- [Stored data]
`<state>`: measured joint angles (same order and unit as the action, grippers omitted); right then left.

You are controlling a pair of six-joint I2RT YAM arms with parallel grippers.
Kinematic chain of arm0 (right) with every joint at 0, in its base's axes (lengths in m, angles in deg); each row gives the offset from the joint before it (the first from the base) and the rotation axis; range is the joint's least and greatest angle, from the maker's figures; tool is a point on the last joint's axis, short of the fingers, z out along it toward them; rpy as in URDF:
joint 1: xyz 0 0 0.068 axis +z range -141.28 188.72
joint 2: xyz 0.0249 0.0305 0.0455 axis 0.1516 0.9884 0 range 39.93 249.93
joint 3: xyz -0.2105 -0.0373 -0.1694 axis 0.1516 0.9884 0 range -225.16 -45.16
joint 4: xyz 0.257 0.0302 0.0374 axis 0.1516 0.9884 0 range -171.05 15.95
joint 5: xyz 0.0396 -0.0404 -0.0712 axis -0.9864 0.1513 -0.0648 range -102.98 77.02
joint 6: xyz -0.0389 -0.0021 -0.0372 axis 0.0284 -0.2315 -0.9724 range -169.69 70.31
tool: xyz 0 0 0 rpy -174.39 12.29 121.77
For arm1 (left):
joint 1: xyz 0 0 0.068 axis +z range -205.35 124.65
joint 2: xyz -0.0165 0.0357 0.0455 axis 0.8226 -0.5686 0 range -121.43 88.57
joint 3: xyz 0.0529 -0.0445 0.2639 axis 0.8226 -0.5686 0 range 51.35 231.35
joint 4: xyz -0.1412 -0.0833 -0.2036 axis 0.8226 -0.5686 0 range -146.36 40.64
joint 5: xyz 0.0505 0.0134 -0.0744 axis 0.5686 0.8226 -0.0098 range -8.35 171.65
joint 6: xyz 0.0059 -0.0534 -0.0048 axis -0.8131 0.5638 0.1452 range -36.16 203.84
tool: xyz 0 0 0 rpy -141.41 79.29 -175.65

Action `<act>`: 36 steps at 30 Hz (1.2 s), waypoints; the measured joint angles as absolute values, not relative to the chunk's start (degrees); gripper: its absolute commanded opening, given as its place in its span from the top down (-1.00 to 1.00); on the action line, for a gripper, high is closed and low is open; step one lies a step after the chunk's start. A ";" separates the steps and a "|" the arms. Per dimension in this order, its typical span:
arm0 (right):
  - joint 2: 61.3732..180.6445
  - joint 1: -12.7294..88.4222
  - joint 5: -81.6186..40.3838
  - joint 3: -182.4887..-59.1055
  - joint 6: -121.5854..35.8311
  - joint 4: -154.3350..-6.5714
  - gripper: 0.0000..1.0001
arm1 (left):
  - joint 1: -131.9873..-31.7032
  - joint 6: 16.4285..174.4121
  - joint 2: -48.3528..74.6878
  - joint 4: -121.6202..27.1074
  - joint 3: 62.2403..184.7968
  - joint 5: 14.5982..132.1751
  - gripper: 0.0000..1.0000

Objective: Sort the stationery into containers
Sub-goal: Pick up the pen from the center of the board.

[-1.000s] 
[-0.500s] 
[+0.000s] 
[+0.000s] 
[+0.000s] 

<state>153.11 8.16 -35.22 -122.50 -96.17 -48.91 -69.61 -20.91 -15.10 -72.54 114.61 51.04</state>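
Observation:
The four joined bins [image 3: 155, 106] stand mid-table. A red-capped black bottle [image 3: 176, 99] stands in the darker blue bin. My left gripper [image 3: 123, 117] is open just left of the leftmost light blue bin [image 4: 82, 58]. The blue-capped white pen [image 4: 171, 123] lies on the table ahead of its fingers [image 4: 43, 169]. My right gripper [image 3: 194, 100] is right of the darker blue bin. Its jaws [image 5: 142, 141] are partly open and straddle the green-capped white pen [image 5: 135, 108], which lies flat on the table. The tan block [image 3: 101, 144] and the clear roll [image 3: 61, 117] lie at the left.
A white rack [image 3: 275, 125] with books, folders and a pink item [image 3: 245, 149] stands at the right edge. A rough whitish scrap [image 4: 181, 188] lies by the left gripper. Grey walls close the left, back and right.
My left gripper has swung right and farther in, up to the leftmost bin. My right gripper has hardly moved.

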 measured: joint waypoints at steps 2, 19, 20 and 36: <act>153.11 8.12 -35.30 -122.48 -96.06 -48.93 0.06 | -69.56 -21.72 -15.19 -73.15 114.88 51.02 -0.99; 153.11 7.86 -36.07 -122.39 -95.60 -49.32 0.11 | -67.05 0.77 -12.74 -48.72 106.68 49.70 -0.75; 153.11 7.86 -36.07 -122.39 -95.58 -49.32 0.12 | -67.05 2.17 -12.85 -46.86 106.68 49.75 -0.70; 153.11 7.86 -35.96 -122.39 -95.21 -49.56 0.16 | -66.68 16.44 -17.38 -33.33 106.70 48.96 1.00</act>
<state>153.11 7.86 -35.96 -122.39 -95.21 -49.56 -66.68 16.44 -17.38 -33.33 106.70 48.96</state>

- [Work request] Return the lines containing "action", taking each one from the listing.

- [Exercise output]
`<state>`: measured joint angles (same order and unit as the action, grippers omitted); right then left.
Action `<act>`: 36 steps at 30 Hz (1.2 s), waypoints; the measured joint angles as absolute values, not relative to the chunk's start (degrees); gripper: its absolute commanded opening, given as its place in its span from the top down (-1.00 to 1.00); on the action line, for a gripper, high is closed and low is open; step one lies a step after the chunk's start. A ";" separates the steps and a "|" the arms. Per dimension in this order, its typical span:

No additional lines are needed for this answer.